→ **The task**: Transcribe the data that follows. Match it character for character.

--- Provided material ---

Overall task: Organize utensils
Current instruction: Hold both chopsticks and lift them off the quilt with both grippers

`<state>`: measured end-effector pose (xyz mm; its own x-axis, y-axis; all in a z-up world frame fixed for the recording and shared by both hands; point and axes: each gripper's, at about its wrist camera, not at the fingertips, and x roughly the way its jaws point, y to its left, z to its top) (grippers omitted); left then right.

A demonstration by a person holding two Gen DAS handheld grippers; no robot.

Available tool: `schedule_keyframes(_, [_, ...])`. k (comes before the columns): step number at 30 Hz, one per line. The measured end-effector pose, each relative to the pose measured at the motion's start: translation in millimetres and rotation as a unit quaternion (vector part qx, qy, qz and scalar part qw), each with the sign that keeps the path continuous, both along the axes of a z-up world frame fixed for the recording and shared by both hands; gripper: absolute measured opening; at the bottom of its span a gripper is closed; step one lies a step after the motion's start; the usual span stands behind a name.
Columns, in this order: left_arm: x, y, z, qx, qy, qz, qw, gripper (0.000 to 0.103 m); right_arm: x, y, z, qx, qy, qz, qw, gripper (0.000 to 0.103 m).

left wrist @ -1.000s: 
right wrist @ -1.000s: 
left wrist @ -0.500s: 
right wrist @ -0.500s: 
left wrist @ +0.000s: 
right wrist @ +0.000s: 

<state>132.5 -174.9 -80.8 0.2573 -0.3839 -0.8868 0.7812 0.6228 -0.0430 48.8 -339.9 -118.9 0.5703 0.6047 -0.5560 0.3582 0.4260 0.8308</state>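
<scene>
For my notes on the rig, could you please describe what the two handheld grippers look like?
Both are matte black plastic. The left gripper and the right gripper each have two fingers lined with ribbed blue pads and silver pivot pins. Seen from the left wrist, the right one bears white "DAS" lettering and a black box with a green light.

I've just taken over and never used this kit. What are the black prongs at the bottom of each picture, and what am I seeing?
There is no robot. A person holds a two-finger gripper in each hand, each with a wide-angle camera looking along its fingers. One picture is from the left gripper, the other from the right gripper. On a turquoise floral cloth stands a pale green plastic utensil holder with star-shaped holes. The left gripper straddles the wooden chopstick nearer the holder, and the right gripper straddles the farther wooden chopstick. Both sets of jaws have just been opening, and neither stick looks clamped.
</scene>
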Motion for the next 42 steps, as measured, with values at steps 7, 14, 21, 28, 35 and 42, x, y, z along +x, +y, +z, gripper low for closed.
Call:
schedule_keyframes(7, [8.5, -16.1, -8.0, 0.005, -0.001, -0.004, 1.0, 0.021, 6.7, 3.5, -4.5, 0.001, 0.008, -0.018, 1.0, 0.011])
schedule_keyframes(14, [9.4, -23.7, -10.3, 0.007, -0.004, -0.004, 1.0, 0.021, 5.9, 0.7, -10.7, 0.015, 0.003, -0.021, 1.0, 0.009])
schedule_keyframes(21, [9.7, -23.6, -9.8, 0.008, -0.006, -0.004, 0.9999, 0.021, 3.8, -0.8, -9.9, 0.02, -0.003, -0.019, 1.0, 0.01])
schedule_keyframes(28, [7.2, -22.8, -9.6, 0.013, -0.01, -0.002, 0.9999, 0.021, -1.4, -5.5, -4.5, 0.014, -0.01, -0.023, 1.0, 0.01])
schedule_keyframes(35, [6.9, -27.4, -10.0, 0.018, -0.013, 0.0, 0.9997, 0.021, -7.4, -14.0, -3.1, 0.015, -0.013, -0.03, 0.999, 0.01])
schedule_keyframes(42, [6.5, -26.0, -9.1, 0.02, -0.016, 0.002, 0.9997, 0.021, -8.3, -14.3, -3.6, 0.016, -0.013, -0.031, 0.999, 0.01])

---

→ **Answer to the exercise**:
Overall task: Organize utensils
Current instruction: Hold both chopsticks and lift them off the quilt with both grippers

`<state>`: measured end-effector pose (xyz mm; its own x-axis, y-axis; all in a z-up world frame fixed for the recording and shared by both hands; point and axes: each gripper's, at about its wrist camera, not at the fingertips, and x roughly the way its jaws point, y to its left, z to its top) (grippers omitted); left then right.

A demonstration by a person holding two Gen DAS handheld grippers; no robot.

Available tool: `schedule_keyframes(_, [_, ...])`. k (comes before the columns): step number at 30 Hz, one per line. The measured end-effector pose, each relative to the pose measured at the motion's start: translation in millimetres and rotation as a unit quaternion (vector part qx, qy, qz and scalar part qw), each with the sign that keeps the path continuous, both along the axes of a z-up world frame fixed for the recording and shared by both hands; gripper: absolute measured opening; at the bottom of its span a gripper is closed; step one lies a step after the motion's start; the usual span stands behind a name.
Columns, in this order: left_arm: x, y, z, qx, qy, qz, qw, gripper (0.000 to 0.103 m); right_arm: x, y, z, qx, qy, qz, qw, gripper (0.000 to 0.103 m).

left wrist @ -1.000s: 
right wrist @ -1.000s: 
left wrist @ -0.500s: 
right wrist @ -0.500s: 
left wrist @ +0.000s: 
right wrist @ +0.000s: 

<state>132.5 -174.9 -80.8 0.2573 -0.3839 -0.8868 0.7812 0.6228 -0.0430 48.8 -339.9 -118.9 0.5703 0.6047 -0.5560 0.3582 0.4260 0.8308</state>
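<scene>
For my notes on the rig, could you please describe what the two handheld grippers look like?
Both are matte black plastic. The left gripper and the right gripper each have two fingers lined with ribbed blue pads and silver pivot pins. Seen from the left wrist, the right one bears white "DAS" lettering and a black box with a green light.

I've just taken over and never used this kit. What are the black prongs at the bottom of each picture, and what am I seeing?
There is no robot. A person holds a two-finger gripper in each hand, each with a wide-angle camera looking along its fingers. One picture is from the left gripper, the other from the right gripper. On a turquoise floral cloth stands a pale green plastic utensil holder with star-shaped holes. The left gripper straddles the wooden chopstick nearer the holder, and the right gripper straddles the farther wooden chopstick. Both sets of jaws have just been opening, and neither stick looks clamped.
</scene>
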Motion for the next 42 steps, as measured, with values at steps 7, 14, 21, 28, 35 and 42, x, y, z along +x, +y, +z, gripper low for closed.
Call:
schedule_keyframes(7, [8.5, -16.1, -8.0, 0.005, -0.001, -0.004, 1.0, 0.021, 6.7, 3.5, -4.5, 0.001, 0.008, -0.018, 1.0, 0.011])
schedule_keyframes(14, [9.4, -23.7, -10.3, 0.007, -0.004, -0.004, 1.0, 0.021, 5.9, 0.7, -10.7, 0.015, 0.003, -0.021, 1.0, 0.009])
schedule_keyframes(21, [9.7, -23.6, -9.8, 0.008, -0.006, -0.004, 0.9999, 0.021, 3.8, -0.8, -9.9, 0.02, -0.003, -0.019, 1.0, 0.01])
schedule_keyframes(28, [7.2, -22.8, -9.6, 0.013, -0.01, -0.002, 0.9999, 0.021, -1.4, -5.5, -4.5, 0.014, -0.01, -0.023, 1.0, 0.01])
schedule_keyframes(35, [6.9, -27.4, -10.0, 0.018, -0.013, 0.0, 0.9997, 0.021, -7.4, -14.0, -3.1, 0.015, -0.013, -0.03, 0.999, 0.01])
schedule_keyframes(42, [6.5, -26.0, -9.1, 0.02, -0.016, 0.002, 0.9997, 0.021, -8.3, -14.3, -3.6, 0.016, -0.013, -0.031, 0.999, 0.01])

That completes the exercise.